Pourriez-vous vous présenter ?

Hervé Marchal
Professeur de sociologie à l’Université de Bourgogne depuis 2017.

• Rédacteur en chef de la revue scientifique Retraite & société, je suis également responsable du master 1 de sociologie (département de sociologie – UB), co-responsable de l’Axe de recherche 2 « Société, représentations, normes » de la MSH de Dijon et responsable du Comité de recherche 01 « Identité, espace et politique » de l’Association internationale des sociologues de langue française (AIISLF).

• Parallèlement, je suis récemment devenu responsable du programme de recherche Plateforme d’observation des projets et stratégies urbaines (POPSU) dans le cadre de la métropole de Dijon pour les années 2023-2026.

Avec l’aide la MSH de Dijon, je suis, depuis janvier-2022, porteur d’un projet de recherche destiné à financer la centralisation par les archives nationales des archives de la Fondation nationale de gérontologie (FNG) et leur numérisation par la Maison des sciences de l’Homme de Dijon (MSH-Dijon), et ce, afin de constituer un fonds de recherche accessible et retraçant 50 années d’histoire de gérontologie. Et entre janvier 2021 et mai 2022, j’ai été co-porteur d’une recherche pluridisciplinaire sur des publics en suivi d’insertion financée par le Pôle « Solidarités » du Département de la Côte d’Or et entièrement gérée par la MSH de Dijon.

Pouvez-vous nous parler de votre parcours, de votre formation professionnelle ?

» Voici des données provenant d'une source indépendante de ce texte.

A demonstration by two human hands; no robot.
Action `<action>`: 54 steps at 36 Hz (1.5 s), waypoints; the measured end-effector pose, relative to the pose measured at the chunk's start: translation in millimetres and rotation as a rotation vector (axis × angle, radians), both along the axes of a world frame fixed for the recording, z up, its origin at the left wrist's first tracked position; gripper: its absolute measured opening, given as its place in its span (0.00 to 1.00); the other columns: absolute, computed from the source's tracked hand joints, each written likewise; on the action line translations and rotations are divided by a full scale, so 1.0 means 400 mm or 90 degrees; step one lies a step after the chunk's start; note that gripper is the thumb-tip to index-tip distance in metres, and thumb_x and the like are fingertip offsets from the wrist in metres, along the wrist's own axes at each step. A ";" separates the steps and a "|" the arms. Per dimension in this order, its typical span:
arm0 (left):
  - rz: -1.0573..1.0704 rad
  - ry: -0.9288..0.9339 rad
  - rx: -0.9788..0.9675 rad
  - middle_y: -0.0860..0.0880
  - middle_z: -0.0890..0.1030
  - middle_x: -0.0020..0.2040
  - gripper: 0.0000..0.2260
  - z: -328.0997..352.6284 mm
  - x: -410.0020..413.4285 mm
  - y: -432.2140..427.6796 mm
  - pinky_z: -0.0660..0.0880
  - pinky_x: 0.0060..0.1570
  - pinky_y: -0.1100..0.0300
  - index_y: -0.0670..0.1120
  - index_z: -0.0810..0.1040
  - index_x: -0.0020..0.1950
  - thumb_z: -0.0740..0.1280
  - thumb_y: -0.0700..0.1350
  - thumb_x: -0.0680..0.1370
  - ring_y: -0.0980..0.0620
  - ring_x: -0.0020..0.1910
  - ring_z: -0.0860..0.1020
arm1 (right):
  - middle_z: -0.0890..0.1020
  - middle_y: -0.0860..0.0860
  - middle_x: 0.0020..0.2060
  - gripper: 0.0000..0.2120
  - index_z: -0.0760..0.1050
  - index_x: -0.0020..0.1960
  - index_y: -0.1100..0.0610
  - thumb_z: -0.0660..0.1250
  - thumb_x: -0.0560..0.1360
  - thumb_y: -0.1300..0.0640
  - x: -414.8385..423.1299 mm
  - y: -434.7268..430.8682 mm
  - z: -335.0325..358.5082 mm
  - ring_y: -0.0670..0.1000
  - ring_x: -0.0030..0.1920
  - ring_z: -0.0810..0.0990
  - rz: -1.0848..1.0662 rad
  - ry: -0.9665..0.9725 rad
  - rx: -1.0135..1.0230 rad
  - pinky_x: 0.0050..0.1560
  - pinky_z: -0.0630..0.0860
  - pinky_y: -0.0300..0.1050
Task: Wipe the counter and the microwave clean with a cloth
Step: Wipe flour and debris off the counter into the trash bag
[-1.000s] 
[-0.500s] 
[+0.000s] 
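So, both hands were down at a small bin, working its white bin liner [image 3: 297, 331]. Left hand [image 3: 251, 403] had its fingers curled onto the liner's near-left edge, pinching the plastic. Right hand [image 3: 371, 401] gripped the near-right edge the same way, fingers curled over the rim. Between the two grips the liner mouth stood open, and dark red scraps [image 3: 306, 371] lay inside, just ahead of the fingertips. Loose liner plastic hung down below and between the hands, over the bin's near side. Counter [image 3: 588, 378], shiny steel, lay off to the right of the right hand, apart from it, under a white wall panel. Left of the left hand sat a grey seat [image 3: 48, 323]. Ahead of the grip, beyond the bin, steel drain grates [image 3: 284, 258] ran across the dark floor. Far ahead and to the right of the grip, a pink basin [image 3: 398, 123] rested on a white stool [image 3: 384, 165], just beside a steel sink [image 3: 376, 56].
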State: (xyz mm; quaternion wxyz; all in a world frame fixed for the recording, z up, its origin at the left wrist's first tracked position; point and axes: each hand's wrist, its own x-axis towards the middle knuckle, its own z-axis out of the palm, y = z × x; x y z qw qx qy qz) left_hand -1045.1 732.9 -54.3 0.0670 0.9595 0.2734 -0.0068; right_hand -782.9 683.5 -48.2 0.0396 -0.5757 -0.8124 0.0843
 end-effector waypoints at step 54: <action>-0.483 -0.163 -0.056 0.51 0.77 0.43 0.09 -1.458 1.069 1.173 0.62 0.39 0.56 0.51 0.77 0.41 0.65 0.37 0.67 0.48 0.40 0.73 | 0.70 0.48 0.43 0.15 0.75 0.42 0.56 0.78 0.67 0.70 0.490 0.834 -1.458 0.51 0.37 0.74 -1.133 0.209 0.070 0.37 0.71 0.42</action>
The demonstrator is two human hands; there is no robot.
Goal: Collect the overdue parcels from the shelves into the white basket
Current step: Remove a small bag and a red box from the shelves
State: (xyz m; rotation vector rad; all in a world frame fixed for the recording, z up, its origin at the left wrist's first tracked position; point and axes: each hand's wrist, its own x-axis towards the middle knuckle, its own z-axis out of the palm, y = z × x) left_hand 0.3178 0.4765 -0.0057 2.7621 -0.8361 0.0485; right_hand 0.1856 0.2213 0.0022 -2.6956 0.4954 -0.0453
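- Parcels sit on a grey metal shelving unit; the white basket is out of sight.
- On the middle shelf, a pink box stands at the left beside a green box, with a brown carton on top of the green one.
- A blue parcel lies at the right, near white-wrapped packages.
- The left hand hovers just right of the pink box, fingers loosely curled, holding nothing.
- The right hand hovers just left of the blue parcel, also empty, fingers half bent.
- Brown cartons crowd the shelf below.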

Après avoir réalisé une observation participante durant mon année de maîtrise (1998-1999) au sein des Restos du cœur de Nancy – ce qui a donné lieu à la publication de mon premier article au sein d’une revue à comité de lecture en 2001 –, j’ai décidé d’accepter la proposition de participer à une vaste recherche (d’abord nationale puis internationale) sur le métier de gardiens d’immeubles dans l’habitat social. C’est ainsi que dès mon année de Diplôme d’études approfondies (DEA – 1999-2000), j’ai eu la chance d’intégrer un collectif de chercheurs confirmés et d’assumer une grande partie de la phase qualitative (entretiens et observations participantes) d’une recherche de grande envergure qui allait logiquement devenir mon sujet de thèse – thèse financée en outre par à une allocation de recherche d’une durée de trois années (2000-2003).
Cela étant précisé, en 2010-2011, après dix années passées à mener principalement des recherches sur les cités d’habitat social (très) précarisées, j’ai décidé de regarder au-delà de ces territoires, très investis par les sociologues au demeurant, en vue d’analyser les couronnes périurbaines « pavillonnarisées », lesquelles commençaient seulement à être observées par les sociologues, à quelques exceptions près cependant. Mes premières recherches sur le périurbain m’ont conduit assez rapidement à investir des territoires du périurbain éloigné très peu observés et qui, bien qu’arborant un décor rural, apparaissent manifestement en voie d’urbanisation et en proie à de profondes transformations sociales. C’est cela que j’ai nommé avec mon collègue Jean-Marc Stébé le pré-urbain. C’est notamment au regard de ces travaux que la problématique du vieillissement de la population s’est invitée pleinement dans mes activités de recherche ainsi que celles relatives aux mobilités.

Quelles sont les thématiques abordées par votre laboratoire de recherche ?

Mon laboratoire de recherche, le Laboratoire interdisciplinaire de recherche Sociétés, sensibilités et soins (LMIR3S UMR CNRS 7366) aborde des thématiques relatives à la culture et à l’art, aux cultures populaires et aux conflits, ainsi qu’aux vulnérabilités plurielles affectant les êtres humains.

Quelle est votre méthodologie de travail (aspect épistémologique, méthodes d’analyse des données très fréquemment utilisées) ?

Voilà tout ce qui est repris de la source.